肉ビジネス 小池克臣
面白かった。
和牛をメインにその定義、生産の工程、販売などについて詳らかに説明されており、畜産の知識がない人にも勉強になる牛さんについてのボリューム本。
和牛と国産牛の違いって?
国産牛は品種、生まれた地域に関係なく、生まれてから屠畜されるまでの期間の半分以上を日本国内で育てられた牛。
海外からアンガス種を日本に連れてきて、日本での飼育期間が長ければ国産牛と表記される。
和牛は黒毛和種、褐毛和種、日本短角種、無角和種の4品種、及び4品種間の交雑種で構成されている。
又、これらの品種を国内で飼育した牛でないと和牛になれない。和牛は古来から日本に生息してたのでなく、品種改良して外国種との交雑を行い、品種として固定されてるのが大半だそうです。
さて日本人が広く牛肉を食べるようになったのは、一般的には明治時代からだそうで、明治5年1月24日、明治天皇が1200年間禁止されていた牛肉を召し上がり、その美味しさと文明開化の言葉と共に世の中に広がっていったとされていると述べられてます。
生産農家は2種類で繁殖農家と飼育農家とあり専門性も違う。
牛は生後26か月~30か月飼育されると体重は700キロ以上となり、牧場から出荷され生体検査が行われる。
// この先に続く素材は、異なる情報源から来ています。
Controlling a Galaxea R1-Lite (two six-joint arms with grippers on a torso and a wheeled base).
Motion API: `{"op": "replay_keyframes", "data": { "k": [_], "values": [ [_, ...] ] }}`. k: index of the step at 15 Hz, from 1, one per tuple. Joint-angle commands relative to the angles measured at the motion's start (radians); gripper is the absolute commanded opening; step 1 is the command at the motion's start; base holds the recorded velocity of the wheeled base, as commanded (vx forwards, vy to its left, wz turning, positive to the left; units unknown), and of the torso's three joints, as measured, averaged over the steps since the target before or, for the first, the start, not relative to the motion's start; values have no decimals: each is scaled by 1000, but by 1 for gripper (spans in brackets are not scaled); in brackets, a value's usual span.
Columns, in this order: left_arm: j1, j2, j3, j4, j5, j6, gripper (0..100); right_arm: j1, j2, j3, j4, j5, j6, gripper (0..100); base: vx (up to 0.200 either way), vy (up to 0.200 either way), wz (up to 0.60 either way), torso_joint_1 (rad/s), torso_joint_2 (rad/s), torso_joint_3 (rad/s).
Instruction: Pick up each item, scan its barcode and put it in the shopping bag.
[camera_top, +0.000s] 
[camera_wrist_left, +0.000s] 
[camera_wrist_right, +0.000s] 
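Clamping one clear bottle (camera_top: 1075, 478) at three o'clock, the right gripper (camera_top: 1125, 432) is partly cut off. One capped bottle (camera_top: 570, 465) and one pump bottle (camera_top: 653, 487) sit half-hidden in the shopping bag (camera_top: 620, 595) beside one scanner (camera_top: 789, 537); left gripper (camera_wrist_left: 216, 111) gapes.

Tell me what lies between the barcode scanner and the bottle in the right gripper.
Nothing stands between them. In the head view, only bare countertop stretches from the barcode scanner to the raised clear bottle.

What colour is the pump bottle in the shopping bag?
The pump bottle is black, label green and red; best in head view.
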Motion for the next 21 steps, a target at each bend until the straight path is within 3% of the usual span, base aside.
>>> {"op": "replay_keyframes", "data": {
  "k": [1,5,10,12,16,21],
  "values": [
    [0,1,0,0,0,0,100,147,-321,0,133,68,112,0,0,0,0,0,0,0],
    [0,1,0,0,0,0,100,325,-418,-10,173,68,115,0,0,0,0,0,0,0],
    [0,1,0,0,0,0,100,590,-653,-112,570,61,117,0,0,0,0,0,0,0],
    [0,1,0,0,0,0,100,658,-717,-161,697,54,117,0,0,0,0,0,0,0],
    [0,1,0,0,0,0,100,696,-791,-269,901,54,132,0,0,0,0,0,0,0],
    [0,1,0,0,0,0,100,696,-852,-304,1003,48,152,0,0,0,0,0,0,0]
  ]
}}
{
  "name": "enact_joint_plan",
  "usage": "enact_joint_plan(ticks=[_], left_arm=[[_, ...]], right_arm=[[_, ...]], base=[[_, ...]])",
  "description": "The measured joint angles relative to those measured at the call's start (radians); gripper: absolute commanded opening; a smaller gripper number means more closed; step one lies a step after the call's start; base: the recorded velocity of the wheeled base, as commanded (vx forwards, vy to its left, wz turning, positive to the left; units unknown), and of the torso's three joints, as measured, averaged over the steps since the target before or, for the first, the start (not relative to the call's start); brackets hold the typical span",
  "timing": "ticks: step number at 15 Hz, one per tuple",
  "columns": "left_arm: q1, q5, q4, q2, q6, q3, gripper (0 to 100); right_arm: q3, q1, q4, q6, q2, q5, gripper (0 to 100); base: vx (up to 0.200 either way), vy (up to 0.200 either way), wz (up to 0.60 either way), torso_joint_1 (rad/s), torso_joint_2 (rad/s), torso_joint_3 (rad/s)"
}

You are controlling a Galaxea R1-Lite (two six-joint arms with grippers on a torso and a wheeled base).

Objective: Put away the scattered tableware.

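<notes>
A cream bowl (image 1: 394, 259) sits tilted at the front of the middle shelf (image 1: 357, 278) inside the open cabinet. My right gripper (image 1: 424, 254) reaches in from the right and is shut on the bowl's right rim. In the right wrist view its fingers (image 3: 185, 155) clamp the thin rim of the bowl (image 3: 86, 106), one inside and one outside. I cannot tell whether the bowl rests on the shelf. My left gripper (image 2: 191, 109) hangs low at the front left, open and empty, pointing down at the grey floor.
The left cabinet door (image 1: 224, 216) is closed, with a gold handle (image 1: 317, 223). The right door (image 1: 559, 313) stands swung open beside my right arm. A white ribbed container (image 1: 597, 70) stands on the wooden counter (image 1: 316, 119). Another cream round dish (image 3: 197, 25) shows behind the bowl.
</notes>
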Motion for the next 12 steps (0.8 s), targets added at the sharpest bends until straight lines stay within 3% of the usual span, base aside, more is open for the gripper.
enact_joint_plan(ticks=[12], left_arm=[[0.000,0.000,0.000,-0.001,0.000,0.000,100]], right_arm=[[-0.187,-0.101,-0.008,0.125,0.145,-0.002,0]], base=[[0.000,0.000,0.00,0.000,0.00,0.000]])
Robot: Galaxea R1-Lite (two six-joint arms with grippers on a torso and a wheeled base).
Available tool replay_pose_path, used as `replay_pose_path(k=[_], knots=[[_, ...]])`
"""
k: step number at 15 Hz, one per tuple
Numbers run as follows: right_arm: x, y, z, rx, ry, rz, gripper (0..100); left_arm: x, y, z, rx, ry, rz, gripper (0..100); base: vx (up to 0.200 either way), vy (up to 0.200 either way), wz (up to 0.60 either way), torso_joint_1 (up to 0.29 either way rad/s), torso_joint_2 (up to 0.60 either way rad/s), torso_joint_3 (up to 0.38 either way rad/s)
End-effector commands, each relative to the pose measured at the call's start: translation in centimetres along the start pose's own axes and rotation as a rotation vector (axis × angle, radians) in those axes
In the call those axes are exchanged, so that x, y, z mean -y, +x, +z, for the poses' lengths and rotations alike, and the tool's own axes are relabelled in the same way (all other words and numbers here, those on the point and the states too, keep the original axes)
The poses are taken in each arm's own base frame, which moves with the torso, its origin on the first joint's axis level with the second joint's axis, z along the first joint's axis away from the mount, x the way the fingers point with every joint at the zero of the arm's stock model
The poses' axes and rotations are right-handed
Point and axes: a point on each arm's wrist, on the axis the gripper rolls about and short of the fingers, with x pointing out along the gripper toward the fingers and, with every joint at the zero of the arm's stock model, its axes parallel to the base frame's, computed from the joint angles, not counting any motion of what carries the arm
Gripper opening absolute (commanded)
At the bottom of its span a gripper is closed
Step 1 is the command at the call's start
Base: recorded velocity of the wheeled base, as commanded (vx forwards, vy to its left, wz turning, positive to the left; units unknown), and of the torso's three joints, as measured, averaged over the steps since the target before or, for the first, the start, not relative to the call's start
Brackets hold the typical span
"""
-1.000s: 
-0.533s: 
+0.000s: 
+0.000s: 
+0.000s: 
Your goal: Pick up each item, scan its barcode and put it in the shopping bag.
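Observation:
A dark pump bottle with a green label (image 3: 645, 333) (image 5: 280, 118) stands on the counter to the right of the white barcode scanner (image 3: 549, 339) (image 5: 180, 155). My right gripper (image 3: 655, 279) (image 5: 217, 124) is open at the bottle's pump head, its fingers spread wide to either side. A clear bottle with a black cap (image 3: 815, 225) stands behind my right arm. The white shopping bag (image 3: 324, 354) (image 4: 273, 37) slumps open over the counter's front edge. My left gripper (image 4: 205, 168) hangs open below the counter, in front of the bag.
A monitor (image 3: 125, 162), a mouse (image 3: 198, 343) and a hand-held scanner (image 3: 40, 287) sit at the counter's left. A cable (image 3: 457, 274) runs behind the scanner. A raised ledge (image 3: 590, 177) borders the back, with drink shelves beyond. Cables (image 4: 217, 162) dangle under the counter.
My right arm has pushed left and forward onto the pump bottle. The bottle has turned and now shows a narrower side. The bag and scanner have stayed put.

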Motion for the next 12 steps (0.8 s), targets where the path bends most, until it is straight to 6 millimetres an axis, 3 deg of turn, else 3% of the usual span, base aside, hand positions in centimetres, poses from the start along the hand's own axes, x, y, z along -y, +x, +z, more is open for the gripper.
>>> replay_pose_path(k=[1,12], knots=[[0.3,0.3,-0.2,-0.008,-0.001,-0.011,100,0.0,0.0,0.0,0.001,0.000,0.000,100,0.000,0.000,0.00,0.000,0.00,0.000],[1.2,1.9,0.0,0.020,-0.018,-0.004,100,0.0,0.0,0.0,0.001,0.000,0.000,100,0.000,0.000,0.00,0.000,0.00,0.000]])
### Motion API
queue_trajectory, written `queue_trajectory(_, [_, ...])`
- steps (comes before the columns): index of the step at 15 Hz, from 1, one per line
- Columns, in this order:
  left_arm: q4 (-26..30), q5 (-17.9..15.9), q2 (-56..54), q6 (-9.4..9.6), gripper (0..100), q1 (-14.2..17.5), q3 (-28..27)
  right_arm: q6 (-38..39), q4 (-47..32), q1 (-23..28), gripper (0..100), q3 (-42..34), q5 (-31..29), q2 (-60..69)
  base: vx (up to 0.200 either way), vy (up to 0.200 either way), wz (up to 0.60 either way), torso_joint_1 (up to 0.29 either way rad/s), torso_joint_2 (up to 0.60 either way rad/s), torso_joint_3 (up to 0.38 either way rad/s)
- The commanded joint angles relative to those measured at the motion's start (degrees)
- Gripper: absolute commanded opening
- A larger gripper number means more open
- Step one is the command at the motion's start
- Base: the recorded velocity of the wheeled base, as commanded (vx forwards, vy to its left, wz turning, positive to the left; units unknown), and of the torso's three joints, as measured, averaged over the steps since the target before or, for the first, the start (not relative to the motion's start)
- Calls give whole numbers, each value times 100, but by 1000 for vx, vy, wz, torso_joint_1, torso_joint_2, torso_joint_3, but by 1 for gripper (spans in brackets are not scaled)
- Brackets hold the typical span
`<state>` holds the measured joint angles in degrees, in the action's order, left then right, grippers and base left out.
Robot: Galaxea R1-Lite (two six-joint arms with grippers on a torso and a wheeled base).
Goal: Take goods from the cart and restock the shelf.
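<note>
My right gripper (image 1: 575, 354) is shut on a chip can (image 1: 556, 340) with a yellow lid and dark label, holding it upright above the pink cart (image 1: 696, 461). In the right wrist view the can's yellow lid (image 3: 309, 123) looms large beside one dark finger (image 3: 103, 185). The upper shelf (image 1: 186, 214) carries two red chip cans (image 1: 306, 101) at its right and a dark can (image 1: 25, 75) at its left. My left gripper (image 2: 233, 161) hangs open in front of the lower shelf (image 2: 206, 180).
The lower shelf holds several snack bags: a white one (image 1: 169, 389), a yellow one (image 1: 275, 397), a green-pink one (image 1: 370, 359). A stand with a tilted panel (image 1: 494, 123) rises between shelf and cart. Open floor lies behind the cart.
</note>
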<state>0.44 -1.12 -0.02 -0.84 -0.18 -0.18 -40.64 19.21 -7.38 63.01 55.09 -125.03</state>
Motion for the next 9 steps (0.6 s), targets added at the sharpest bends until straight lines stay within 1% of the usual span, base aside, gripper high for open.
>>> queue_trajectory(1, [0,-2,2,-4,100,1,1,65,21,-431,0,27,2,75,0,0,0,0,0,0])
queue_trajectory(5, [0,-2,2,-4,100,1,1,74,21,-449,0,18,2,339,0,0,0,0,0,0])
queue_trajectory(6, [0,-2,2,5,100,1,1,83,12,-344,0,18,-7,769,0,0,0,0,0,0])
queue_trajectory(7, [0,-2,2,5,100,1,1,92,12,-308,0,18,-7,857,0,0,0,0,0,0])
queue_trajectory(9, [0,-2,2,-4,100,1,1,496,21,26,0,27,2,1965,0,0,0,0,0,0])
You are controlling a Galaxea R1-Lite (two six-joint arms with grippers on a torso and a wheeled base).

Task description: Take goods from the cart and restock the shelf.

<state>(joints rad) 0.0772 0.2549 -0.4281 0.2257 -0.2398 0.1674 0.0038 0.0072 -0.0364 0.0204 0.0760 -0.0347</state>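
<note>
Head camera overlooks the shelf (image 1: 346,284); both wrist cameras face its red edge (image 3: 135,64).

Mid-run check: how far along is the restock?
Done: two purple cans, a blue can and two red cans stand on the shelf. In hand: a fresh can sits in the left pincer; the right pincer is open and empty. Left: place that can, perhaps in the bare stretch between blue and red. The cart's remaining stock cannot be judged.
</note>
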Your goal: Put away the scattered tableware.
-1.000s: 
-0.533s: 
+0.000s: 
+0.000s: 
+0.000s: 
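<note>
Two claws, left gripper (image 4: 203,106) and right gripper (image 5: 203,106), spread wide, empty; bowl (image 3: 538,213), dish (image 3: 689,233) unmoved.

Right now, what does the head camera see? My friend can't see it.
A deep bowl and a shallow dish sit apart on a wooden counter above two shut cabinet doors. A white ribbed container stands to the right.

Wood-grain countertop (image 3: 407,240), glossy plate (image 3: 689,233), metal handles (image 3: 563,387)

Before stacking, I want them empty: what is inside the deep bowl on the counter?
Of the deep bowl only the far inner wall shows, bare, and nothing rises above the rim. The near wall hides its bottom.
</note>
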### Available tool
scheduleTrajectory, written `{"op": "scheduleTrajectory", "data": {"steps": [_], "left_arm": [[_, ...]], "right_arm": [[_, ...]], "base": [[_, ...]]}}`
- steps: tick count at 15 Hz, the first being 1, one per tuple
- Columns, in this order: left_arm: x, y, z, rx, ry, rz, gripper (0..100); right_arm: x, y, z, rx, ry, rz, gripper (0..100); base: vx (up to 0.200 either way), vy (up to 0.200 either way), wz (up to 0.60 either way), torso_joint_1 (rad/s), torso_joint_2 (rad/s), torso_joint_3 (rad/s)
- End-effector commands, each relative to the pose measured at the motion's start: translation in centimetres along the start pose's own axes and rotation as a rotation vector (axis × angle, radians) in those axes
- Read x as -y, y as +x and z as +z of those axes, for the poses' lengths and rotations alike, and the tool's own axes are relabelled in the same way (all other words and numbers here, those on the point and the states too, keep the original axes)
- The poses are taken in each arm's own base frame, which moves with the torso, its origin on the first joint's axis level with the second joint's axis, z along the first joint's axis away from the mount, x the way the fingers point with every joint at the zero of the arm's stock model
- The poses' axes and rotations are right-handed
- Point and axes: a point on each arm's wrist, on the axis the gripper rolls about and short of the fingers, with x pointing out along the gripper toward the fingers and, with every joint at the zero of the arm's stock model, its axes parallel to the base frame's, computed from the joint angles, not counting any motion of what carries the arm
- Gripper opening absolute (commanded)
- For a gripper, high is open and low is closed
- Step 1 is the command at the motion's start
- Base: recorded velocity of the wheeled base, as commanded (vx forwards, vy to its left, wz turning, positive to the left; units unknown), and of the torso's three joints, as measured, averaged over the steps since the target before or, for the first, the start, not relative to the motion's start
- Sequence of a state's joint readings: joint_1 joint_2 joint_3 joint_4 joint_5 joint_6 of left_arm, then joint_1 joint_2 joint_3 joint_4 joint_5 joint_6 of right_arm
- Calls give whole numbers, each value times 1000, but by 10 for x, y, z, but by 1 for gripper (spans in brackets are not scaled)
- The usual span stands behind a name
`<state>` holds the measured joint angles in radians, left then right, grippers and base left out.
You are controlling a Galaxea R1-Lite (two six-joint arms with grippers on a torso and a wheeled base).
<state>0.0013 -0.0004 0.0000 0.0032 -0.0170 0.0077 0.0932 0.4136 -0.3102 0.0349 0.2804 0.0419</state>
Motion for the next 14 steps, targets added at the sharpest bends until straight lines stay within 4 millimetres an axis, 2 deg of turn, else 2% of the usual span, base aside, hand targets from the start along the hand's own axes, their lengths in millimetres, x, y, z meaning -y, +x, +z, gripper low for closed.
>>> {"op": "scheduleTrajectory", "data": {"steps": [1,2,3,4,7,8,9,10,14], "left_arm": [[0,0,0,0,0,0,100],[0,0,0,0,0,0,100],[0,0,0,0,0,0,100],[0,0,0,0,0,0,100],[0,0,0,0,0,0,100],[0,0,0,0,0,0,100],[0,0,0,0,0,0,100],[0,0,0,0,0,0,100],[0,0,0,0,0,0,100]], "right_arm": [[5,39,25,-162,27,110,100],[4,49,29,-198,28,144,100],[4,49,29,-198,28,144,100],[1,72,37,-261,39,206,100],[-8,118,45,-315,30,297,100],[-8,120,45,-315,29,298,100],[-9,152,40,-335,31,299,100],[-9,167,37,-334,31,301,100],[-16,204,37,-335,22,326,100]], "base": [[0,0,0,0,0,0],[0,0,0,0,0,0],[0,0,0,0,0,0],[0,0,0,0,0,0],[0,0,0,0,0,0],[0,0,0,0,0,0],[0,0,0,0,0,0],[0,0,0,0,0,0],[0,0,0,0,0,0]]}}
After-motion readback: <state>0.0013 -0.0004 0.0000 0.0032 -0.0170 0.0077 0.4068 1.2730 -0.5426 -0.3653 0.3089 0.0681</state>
国内最大の取引所、芝浦市場では月曜~金曜まで毎日約300頭の牛が屠畜されている。
屠畜後は枝肉(内臓を取り除く)を冷蔵庫で冷やし込む。
この時早いものではサシが浮かび上がるそうです。
次の工程で不可欠なのが真空パック、流通において大きな役割を果たすツールであり、鮮度、品質、販売効果の向上に大きく貢献。
真空パックは肉の鮮度を保ちながら長期保存する為の方法の1つで空気から隔離することで酸化や腐敗を防ぐ。
肉は酸素に反応し易いため、鮮度を保つために酸素を除去する必要がある。
たまに目にする光景ですがそんな役割と目的があったのですね。
たまに松坂牛を食べに行くのですが定義は雌牛が条件というのには驚きました。
雌牛が好まれる最大の特徴として、脂の融点の低さや風味などが挙げられるそうで、雌牛の脂肪には人間の体内では作ることのできない必須脂肪酸である不飽和脂肪酸の含有量が多く含まれていると。
ここが美味しさの秘訣。
ただ雌牛は雄牛と比べて霜降りが入りにくく、性格的にもデリケートで体も雄ほどは大きくはならない。
ここからも分かるように牛の飼育という観点では雌牛は繊細で難しく、必然的に飼育する生産者さんは高い技術が要求されると述べられてます。
今度食べに行った時には思いを馳せながら、感謝しながら頂きたいです。
本書ではハラルへの配慮も書かれてます。
人も国家も何かを拠り所とするならば、違いも出来てきて当然であり、この手の本を書くのに割と敬遠しがちな事に向き合っておられることは素晴らしいと感じた。
己の立ち位置をしっかり持っておられ、牛さんや肉の勉強だけでなく清々しい読後となりました。